● Work to complete
The output is the lines below from the one with "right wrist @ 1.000" through the one with "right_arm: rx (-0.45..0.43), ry", both included, printed exactly and with no other line.

● Material for this exercise
[Start of Attachment]

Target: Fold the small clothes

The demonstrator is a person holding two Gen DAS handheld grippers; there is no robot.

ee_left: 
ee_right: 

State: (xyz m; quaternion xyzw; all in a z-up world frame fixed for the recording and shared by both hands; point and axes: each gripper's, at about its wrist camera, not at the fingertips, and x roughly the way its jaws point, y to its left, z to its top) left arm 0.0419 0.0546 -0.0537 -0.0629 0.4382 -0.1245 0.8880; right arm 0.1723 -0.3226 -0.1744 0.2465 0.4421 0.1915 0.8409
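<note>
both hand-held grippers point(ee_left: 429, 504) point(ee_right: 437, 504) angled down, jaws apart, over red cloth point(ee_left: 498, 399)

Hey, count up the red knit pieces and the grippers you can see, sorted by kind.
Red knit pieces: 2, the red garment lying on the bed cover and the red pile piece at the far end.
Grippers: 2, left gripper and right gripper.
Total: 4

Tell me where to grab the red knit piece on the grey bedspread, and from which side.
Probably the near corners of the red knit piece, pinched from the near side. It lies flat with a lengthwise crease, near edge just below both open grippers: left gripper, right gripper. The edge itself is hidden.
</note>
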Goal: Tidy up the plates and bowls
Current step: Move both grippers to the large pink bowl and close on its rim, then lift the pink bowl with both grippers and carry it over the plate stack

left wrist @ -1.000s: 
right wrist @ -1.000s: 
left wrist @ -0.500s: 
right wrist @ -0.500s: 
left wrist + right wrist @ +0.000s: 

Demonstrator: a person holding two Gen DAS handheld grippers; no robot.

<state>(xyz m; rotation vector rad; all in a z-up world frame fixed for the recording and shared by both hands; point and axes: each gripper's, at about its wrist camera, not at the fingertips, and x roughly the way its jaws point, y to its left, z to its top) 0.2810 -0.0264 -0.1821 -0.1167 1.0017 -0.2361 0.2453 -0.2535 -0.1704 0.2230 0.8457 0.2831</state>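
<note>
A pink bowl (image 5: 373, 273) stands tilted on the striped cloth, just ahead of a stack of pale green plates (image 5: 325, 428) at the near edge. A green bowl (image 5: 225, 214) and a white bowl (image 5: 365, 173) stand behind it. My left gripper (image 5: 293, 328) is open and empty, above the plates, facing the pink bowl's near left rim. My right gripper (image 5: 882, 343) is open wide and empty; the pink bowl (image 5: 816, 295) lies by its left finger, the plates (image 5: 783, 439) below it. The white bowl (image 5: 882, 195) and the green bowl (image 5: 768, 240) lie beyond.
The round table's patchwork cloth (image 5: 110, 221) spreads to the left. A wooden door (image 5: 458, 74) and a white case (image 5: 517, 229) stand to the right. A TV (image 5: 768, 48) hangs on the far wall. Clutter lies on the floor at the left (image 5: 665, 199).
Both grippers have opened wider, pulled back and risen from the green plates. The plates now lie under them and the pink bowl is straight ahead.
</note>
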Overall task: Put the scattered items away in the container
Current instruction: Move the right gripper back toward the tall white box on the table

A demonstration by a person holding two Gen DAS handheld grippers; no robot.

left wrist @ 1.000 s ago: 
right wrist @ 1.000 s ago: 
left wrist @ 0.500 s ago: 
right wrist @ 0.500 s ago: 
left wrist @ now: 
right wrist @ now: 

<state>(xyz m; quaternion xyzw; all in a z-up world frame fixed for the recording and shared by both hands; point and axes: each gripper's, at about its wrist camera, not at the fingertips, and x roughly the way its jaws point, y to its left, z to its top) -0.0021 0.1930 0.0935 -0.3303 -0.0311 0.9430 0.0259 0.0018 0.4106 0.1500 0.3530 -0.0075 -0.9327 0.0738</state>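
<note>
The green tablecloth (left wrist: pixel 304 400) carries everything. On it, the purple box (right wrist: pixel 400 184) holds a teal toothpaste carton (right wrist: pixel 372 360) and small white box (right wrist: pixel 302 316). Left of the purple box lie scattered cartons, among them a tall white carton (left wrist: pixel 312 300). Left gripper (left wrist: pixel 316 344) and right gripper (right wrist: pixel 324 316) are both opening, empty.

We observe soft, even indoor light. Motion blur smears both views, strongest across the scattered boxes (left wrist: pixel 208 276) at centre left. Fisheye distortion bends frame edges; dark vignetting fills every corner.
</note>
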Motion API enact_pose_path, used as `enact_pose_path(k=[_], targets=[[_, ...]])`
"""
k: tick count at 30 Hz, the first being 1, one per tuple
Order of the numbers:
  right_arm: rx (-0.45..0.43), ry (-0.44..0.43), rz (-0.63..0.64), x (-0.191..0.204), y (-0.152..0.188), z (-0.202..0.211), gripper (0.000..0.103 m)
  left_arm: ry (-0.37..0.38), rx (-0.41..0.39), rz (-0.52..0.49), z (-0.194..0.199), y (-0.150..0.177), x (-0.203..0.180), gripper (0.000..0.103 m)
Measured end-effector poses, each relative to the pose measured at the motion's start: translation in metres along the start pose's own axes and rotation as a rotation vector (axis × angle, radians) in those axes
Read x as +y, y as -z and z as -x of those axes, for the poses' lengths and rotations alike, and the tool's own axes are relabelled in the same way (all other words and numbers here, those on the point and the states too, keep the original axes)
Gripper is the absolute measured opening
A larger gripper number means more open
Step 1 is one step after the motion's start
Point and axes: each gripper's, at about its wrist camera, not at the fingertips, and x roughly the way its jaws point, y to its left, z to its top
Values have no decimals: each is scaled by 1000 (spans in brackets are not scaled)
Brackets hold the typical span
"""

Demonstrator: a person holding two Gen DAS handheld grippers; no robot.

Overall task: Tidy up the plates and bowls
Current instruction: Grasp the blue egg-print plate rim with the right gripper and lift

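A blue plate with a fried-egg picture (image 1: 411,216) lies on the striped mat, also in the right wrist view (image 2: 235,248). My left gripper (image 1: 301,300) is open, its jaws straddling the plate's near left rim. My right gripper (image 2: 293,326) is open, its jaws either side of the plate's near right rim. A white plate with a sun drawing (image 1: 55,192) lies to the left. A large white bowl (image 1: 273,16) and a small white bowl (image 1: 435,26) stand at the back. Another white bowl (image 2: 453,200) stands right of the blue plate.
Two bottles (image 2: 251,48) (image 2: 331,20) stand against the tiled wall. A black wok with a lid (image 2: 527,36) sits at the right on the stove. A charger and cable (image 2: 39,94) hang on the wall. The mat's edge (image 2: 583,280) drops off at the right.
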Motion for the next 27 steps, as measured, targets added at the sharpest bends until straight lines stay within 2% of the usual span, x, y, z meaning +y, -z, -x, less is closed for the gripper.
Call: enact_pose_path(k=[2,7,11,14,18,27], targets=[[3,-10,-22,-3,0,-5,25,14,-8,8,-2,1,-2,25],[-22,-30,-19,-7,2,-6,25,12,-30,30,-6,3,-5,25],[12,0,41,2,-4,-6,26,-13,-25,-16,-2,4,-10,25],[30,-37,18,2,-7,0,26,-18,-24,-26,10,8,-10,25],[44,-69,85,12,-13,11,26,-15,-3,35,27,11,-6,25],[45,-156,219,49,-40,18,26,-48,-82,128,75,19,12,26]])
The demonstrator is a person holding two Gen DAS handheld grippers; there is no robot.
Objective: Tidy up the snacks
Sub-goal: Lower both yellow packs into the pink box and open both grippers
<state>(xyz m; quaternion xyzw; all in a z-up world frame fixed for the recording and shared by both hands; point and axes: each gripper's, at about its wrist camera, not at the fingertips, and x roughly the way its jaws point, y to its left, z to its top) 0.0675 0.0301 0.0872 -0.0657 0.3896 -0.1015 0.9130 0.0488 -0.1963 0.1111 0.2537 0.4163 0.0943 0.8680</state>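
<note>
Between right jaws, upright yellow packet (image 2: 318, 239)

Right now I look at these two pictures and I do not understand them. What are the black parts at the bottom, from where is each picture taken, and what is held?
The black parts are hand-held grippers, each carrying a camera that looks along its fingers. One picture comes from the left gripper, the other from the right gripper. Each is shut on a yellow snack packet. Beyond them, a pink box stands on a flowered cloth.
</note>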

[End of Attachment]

● Reply to the exercise
right wrist @ 1.000 s ago: 
left wrist @ 0.500 s ago: 
right wrist @ 0.500 s ago: 
left wrist @ now: 
right wrist @ now: 

<state>(xyz m; quaternion xyzw; all in a z-up world frame fixed for the recording and shared by both hands; point and axes: each gripper's, at about its wrist camera, not at the fingertips, and x roughly the way its jaws point, y to its left, z to its top) -0.0021 0.1930 0.0935 -0.3303 -0.0311 0.9430 0.0259 0.0018 0.4106 0.1500 0.3530 -0.0075 -0.9327 0.0738</state>
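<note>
The green tablecloth (left wrist: pixel 304 400) carries everything. On it, the purple box (right wrist: pixel 400 184) holds a teal toothpaste carton (right wrist: pixel 372 360) and small white box (right wrist: pixel 302 316). Left of the purple box lie scattered cartons, among them a tall white carton (left wrist: pixel 312 300). Left gripper (left wrist: pixel 316 344) and right gripper (right wrist: pixel 324 316) are both opening, empty.

We observe soft, even indoor light. Motion blur smears both views, strongest across the scattered boxes (left wrist: pixel 208 276) at centre left. Fisheye distortion bends frame edges; dark vignetting fills every corner.
</note>
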Motion API enact_pose_path, used as `enact_pose_path(k=[_], targets=[[_, ...]])`
"""
k: tick count at 30 Hz, the first being 1, one per tuple
Order of the numbers:
  right_arm: rx (-0.45..0.43), ry (-0.44..0.43), rz (-0.63..0.64), x (-0.191..0.204), y (-0.152..0.188), z (-0.202..0.211), gripper (0.000..0.103 m)

The answer to this exercise is complete.